Instructions to follow: Only the lines from the first line of the material below to the line containing "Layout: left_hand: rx", inclusive, should be copied, each exactly as written.

Data block:
####

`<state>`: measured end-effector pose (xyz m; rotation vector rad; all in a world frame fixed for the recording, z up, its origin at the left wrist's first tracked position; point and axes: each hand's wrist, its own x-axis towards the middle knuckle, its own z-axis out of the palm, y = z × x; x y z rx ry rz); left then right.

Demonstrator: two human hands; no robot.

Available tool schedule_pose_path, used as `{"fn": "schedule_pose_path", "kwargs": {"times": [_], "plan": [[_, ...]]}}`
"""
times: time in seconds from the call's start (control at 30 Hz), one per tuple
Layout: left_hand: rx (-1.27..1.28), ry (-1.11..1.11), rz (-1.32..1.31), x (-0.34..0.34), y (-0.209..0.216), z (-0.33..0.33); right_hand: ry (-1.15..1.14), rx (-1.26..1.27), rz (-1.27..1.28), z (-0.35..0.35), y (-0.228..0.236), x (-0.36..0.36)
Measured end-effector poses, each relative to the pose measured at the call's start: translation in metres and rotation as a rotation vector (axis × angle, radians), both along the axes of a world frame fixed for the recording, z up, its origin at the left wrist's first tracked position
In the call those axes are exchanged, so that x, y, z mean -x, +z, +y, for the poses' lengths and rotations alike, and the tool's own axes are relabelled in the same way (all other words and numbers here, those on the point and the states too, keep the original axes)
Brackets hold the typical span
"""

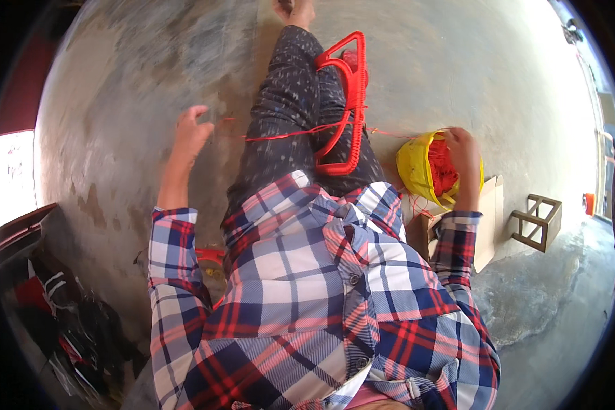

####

The completed task:
`<state>`: measured end-effector pose (xyz m; rotation vector rad; all in a world frame fixed for the recording, z up, its origin at the left wrist's first tracked position; point and axes: each hand's wrist, its own x-axis towards the middle knuckle, its own z-axis out of the palm, y = z × x; x y z rx ry rz); left then right.

Demonstrator: two human hands; no robot.

Available tool schedule_pose_path, used as `{"fn": "schedule_pose_path", "kwargs": {"times": [_], "plan": [[_, ...]]}}`
"""
times: time in seconds from the call's start (control at 30 Hz), one per tuple
Layout: left_hand: rx (-1.27..1.28), ry (-1.11..1.11), rz (-1.32..1.31), x (-0.34..0.34), y (-0.209..0.216), z (-0.33..0.33); right_hand: ry (-1.15..1.14), rx (-1.26..1.27), rz (-1.27..1.28), z (-0.35..0.35), y (-0.228..0.236), x (-0.36..0.36)

This exercise is now done.